Available data section start

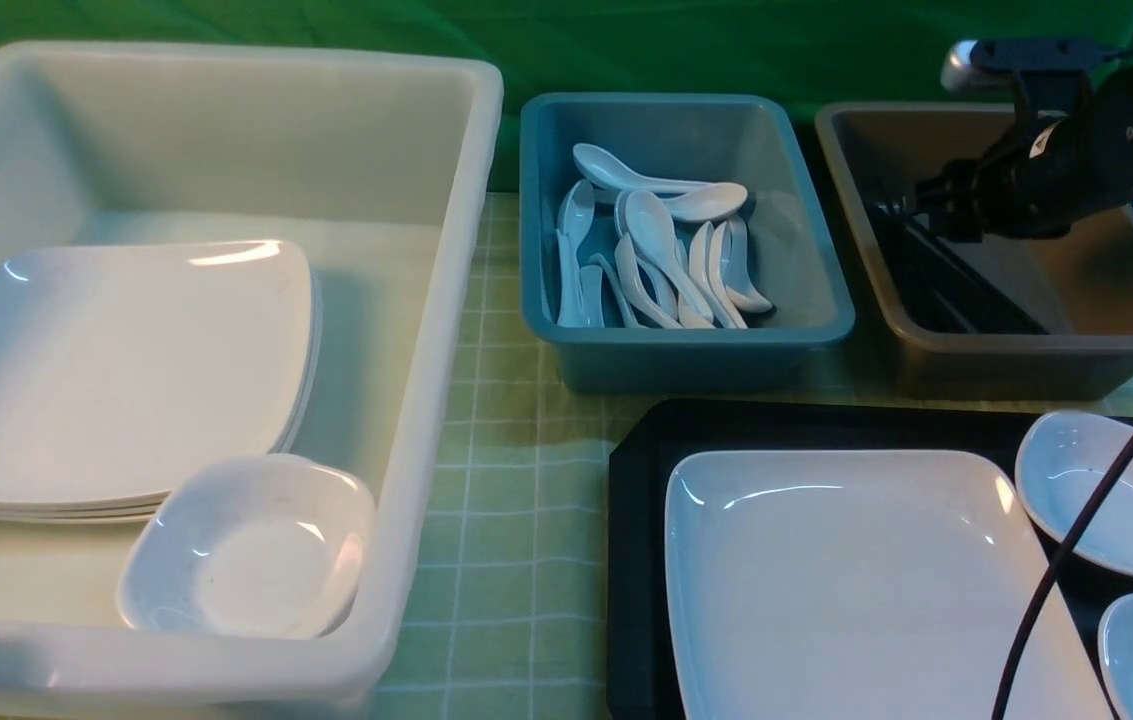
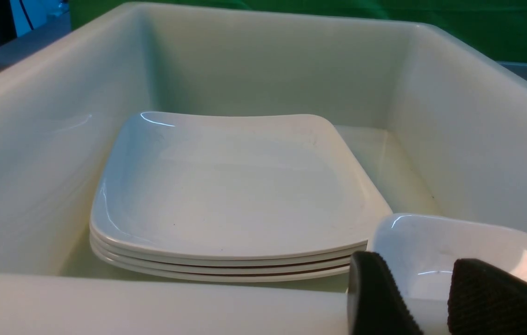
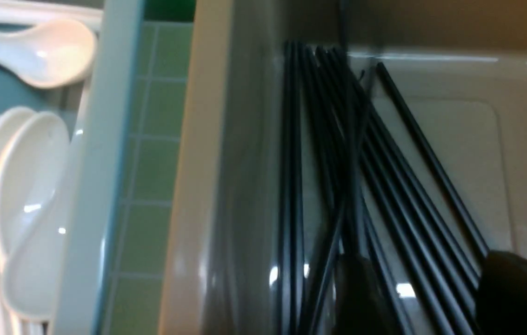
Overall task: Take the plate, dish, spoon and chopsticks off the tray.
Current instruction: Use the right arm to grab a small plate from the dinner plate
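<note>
The large white square plate (image 1: 846, 580) lies on the black tray (image 1: 646, 440) at the front right, with two small white dishes (image 1: 1116, 490) beside it. No spoon or chopsticks show on the tray. My right gripper (image 1: 901, 205) hovers over the brown tub (image 1: 1026, 345). In the right wrist view it (image 3: 428, 260) is open just above several black chopsticks (image 3: 384, 163) lying in the tub, holding nothing. My left gripper (image 2: 419, 267) is open and empty at the near rim of the white tub (image 2: 151, 302).
The white tub (image 1: 426, 400) on the left holds a stack of square plates (image 1: 126, 370) and one small dish (image 1: 246, 550). The blue tub (image 1: 686, 345) in the middle holds several white spoons (image 1: 656, 260). A black cable (image 1: 1076, 540) crosses over the tray.
</note>
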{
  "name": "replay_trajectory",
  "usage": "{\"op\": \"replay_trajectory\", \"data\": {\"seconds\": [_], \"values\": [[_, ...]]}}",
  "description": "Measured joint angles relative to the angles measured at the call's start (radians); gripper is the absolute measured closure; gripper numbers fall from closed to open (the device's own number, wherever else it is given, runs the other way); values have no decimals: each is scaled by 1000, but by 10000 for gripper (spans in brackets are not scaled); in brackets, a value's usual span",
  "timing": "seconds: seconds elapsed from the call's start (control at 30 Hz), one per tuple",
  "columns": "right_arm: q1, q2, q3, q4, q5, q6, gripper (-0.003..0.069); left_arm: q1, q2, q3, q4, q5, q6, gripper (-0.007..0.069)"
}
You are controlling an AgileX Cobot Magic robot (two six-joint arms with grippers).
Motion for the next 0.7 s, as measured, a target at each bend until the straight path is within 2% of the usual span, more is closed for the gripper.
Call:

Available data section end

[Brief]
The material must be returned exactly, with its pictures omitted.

[Task solution]
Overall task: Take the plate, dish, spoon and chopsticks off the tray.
Current instruction: Use the right arm to grab a small plate from the dinner plate
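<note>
The large white square plate (image 1: 846, 580) lies on the black tray (image 1: 646, 440) at the front right, with two small white dishes (image 1: 1116, 490) beside it. No spoon or chopsticks show on the tray. My right gripper (image 1: 901, 205) hovers over the brown tub (image 1: 1026, 345). In the right wrist view it (image 3: 428, 260) is open just above several black chopsticks (image 3: 384, 163) lying in the tub, holding nothing. My left gripper (image 2: 419, 267) is open and empty at the near rim of the white tub (image 2: 151, 302).
The white tub (image 1: 426, 400) on the left holds a stack of square plates (image 1: 126, 370) and one small dish (image 1: 246, 550). The blue tub (image 1: 686, 345) in the middle holds several white spoons (image 1: 656, 260). A black cable (image 1: 1076, 540) crosses over the tray.
</note>
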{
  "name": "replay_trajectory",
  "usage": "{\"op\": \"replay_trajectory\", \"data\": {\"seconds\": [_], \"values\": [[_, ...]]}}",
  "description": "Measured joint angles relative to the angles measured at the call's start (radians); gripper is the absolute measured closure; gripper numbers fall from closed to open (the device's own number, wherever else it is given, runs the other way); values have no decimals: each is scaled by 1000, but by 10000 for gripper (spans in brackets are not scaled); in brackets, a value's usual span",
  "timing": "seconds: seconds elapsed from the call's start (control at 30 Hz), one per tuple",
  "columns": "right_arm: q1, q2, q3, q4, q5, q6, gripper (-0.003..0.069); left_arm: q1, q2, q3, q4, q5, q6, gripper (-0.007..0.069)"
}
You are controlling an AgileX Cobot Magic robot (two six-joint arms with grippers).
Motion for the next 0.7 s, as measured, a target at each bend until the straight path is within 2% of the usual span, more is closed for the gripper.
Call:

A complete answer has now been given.